Chaque cigarette coûte entre 5 et 12 euros, pour quelques centaines de bouffées. Ensuite, la puff, qui contient une batterie au lithium, est bonne à jeter. Ce qui pose évidemment un problème environnemental : peu d’utilisateurs savent qu’elle doit être déposée dans une poubelle adaptée et ce déchet commence à être retrouvé « sur les plages », observe Diane Beaumenay-Joannet, chargée de mission sur le plastique au sein de l’ONG Surfrider.

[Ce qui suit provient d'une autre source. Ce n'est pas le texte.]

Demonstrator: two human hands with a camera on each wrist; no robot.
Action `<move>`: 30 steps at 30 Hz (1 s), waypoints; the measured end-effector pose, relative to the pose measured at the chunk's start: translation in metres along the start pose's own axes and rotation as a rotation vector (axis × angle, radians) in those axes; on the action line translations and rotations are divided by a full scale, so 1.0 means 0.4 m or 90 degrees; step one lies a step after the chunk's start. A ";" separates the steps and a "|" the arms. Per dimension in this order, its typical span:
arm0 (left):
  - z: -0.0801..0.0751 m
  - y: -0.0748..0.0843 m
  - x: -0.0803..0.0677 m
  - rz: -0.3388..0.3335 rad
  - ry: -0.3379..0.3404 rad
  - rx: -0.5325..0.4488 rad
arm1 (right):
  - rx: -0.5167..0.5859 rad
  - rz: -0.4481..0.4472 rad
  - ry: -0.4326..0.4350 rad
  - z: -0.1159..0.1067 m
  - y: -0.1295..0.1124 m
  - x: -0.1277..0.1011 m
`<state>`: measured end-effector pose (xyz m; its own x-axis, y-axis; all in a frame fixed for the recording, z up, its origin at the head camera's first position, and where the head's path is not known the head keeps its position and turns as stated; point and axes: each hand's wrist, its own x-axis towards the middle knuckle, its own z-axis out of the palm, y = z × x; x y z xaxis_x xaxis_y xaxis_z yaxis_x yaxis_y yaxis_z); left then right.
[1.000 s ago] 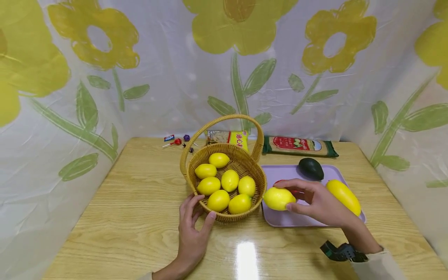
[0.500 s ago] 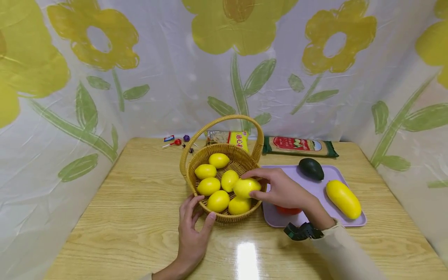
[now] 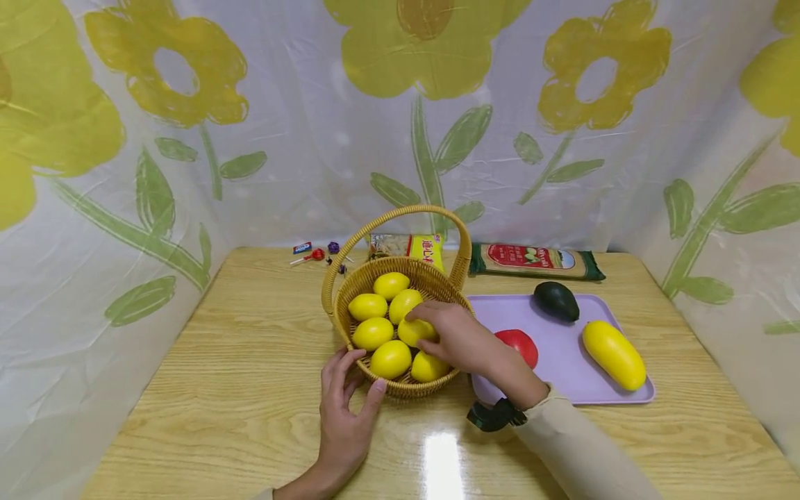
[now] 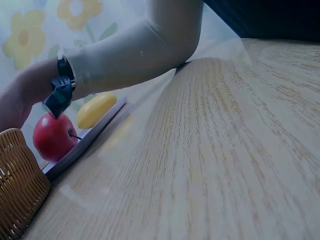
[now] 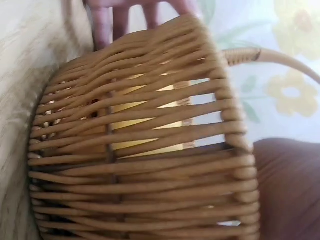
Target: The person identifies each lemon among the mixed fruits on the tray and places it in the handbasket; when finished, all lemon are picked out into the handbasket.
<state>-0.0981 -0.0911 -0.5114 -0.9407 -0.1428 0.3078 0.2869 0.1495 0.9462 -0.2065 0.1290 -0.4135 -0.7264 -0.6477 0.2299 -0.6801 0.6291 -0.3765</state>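
Observation:
The round wicker basket (image 3: 462,267) with a tall arched handle stands mid-table and holds several yellow lemons (image 3: 373,333). My right hand (image 3: 459,338) reaches over its right rim in the head view. Its fingers and thumb are curled around one lemon (image 3: 414,333), which lies low among the others. My left hand (image 3: 346,410) holds the basket at its front left, fingertips at the rim and thumb against the front. In the right wrist view the basket's woven side (image 5: 150,135) fills most of the picture, with left-hand fingers (image 5: 120,22) at the top.
Right of the basket a lilac tray (image 3: 556,389) carries a red apple (image 3: 519,347), a dark green avocado (image 3: 556,302) and a long yellow fruit (image 3: 614,355). Behind stand a snack bag (image 3: 425,248), a green-ended noodle pack (image 3: 536,262) and lollipops (image 3: 317,254).
My right hand has carried the lemon left from above the tray into the basket and lowered it. One lemon there has shifted toward the back. The left hand has stayed at the basket.

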 end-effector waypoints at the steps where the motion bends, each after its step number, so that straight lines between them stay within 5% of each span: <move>1: 0.000 -0.001 0.000 0.000 0.000 0.002 | -0.002 0.003 0.000 0.002 0.000 -0.001; 11: 0.009 0.001 0.006 0.006 0.008 -0.006 | 0.068 0.027 0.009 -0.057 0.029 -0.044; 15: -0.007 0.016 0.028 0.076 0.052 -0.035 | 0.082 0.040 0.045 -0.101 0.044 -0.081; 21: -0.099 0.076 0.147 0.257 0.149 -0.053 | 0.027 0.045 0.129 -0.189 0.081 -0.151; 25: -0.213 0.156 0.260 0.344 0.177 0.061 | -0.025 0.049 0.175 -0.264 0.100 -0.183; 30: -0.348 0.308 0.388 0.451 0.192 0.273 | -0.114 0.050 0.246 -0.375 0.100 -0.208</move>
<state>-0.1836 -0.2312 -0.3332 -0.4629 -0.1202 0.8783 0.6350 0.6464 0.4231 -0.1881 0.2726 -0.3131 -0.7376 -0.4074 0.5385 -0.6023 0.7574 -0.2520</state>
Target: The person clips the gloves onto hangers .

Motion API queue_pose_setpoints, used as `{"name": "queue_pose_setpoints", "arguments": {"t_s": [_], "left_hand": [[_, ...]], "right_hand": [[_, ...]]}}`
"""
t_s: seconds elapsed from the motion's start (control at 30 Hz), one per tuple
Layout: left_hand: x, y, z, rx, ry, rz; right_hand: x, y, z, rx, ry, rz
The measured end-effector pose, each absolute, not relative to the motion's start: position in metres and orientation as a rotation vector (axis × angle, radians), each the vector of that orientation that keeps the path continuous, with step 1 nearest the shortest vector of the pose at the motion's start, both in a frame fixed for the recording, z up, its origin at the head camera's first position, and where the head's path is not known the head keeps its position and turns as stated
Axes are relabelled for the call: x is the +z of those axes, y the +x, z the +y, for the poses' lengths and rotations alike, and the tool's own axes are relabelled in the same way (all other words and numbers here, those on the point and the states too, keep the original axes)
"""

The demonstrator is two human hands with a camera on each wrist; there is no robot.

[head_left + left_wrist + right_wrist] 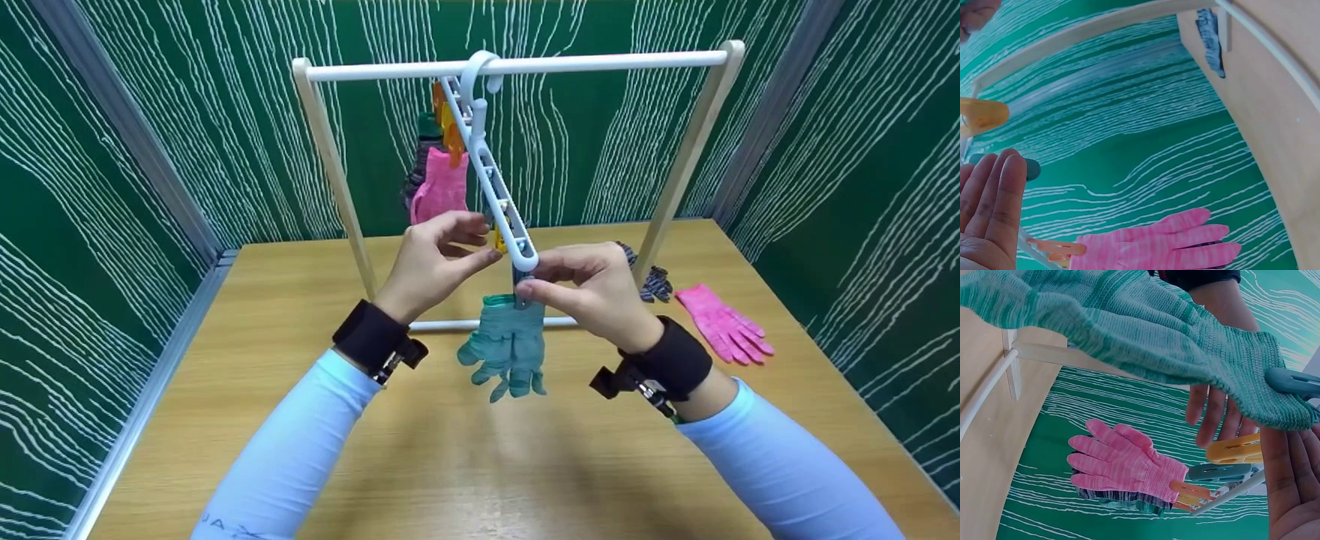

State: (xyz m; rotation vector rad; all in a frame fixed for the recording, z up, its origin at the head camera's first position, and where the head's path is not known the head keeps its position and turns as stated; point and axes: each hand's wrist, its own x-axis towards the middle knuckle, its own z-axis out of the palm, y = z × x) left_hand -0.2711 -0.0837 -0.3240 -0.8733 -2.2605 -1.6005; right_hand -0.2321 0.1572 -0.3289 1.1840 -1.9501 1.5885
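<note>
A light-grey clip hanger [491, 180] hangs by its hook from a rack. At its near end, a grey-blue clip [1294, 382] bites the cuff of a green knitted glove [510, 349], which dangles fingers down. My right hand [596, 289] pinches that clip, thumb in front; the fingers behind are partly hidden. On the other side, my left hand [435, 259] is beside a yellow clip [501, 238], fingers loosely bent and holding nothing. Farther along the hanger, orange clips [454, 139] hold a pink glove [442, 187], with a dark striped glove [415, 169] behind it.
The rack has a white top bar [600, 64] and wooden legs [690, 142] standing on the wooden table [262, 375]. Near its right leg lie a pink glove [724, 322] and a dark patterned glove [656, 285]. Green walls with white lines enclose the table.
</note>
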Motion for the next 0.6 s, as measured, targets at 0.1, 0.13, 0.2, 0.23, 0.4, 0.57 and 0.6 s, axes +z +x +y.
{"name": "queue_pose_setpoints", "arguments": {"t_s": [0.1, 0.13, 0.2, 0.23, 0.4, 0.57, 0.6], "left_hand": [[-0.321, -0.271, -0.081, -1.598, -0.885, -2.264], [-0.320, -0.272, -0.080, -1.597, -0.889, -2.266], [-0.319, -0.272, -0.078, -1.594, -0.897, -2.270], [-0.318, -0.273, -0.077, -1.593, -0.902, -2.270], [-0.317, -0.273, -0.074, -1.575, -0.932, -2.267], [-0.315, -0.272, -0.071, -1.537, -0.939, -2.247], [-0.316, -0.272, -0.071, -1.525, -0.940, -2.240]], "right_hand": [[-0.328, -0.231, 0.157, 1.584, 1.183, -1.953], [-0.328, -0.231, 0.156, 1.584, 1.184, -1.952], [-0.329, -0.232, 0.156, 1.585, 1.189, -1.950], [-0.329, -0.232, 0.156, 1.587, 1.192, -1.949], [-0.330, -0.233, 0.156, 1.599, 1.209, -1.942], [-0.330, -0.233, 0.155, 1.602, 1.214, -1.937], [-0.330, -0.233, 0.155, 1.598, 1.212, -1.937]]}}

Un geste à ne pas banaliser
Au-delà de son caractère peu écolo, la puff pose un sérieux problème de santé publique. Relativement abordable, facile d’utilisation et très attrayante, avec ses couleurs et ses goûts sucrés (bubble gum, barbe à papa, soda framboise, etc.), cette e-cigarette est de plus en plus prisée par les jeunes, alors même que sa vente est interdite aux mineurs. Sur les réseaux sociaux, et notamment TikTok, on ne compte plus les publications y faisant référence. Au printemps, le ministère de la Santé avait d’ailleurs adressé un signalement au Parquet, au vu de la « forte promotion » de la puff sur « des réseaux sociaux fréquentés majoritairement par des jeunes ».

« C’est une vraie inquiétude », commente Loïc Josseran, le président de l’Alliance contre le tabac, qui regroupe 24 associations engagées contre le tabagisme. Selon lui, le marketing autour de ces produits est « redoutable » : « Ça ressemble à des stylos fluo, ça se glisse dans la trousse et c’est très simple d’en consommer à l’insu de l’entourage ».

On est déjà en train fabriquer les fumeurs des prochaines décennies.

Et même si les fabricants mettent en avant la faible dose de nicotine contenue dans les puffs (jusqu’à 20 mg/ml), cela n’empêche que « c’est suffisant quand on en consomme tous les jours et tout le temps pour tomber dans la dépendance, surtout quand on a 12-13 ans », fait valoir Loïc Josseran. D’autant que « l’addiction naît avec le geste », rappelle-t-il. « On donne de la nicotine en perfusion à des gamins alors qu’on sait que plus le contact est précoce, plus l’addiction sera importante et longue », s’insurge le président de l’Alliance contre le tabac.

Les buralistes veulent une régulation
Loïc Josseran appelle les buralistes à « prendre leurs responsabilités », en refusant systématiquement de vendre ce type de cigarette électronique aux mineurs. « Personne ne vérifie l’âge des enfants. Il faut qu’il y ait des contrôles et des condamnations », plaide-t-il. Philippe Coy, le président de la Confédération des buralistes, dit n’avoir « rien contre ce produit » mais reconnaît qu’il ne « faut pas le vendre à des mineurs » ni « tenter des non-fumeurs ».

Il évoque néanmoins la difficulté de « refuser une vente », qui n’est « pas naturel chez un commerçant ». Une passivité que les acteurs de la lutte antitabac reprochent souvent aux buralistes : selon une enquête réalisée l’an passé par le Comité national contre le tabagisme (CNCT), 6 bureaux de tabac sur 10 enfreignent l’interdiction de vente de tabac aux mineurs. La Confédération, réunie en congrès ce jeudi et vendredi, indique avoir créé un groupe d’éthique pour aborder cette problématique.

Son président réclame en outre une meilleure régulation de la vente des puffs. Pour Philippe Coy, seuls les bureaux de tabac et les vapostores devraient pouvoir les commercialiser : « Ce n’est pas un produit lambda. Il contient de la nicotine et doit donc être encadré par des professionnels ». Une mesure à laquelle Loïc Josseran n’est pas opposée. Mais le président de l’Alliance contre le tabac insiste surtout sur la nécessaire vigilance des parents : « un gamin peut avoir une puff à un âge où on ne soupçonne même pas que des enfants puissent fumer », alerte-t-il.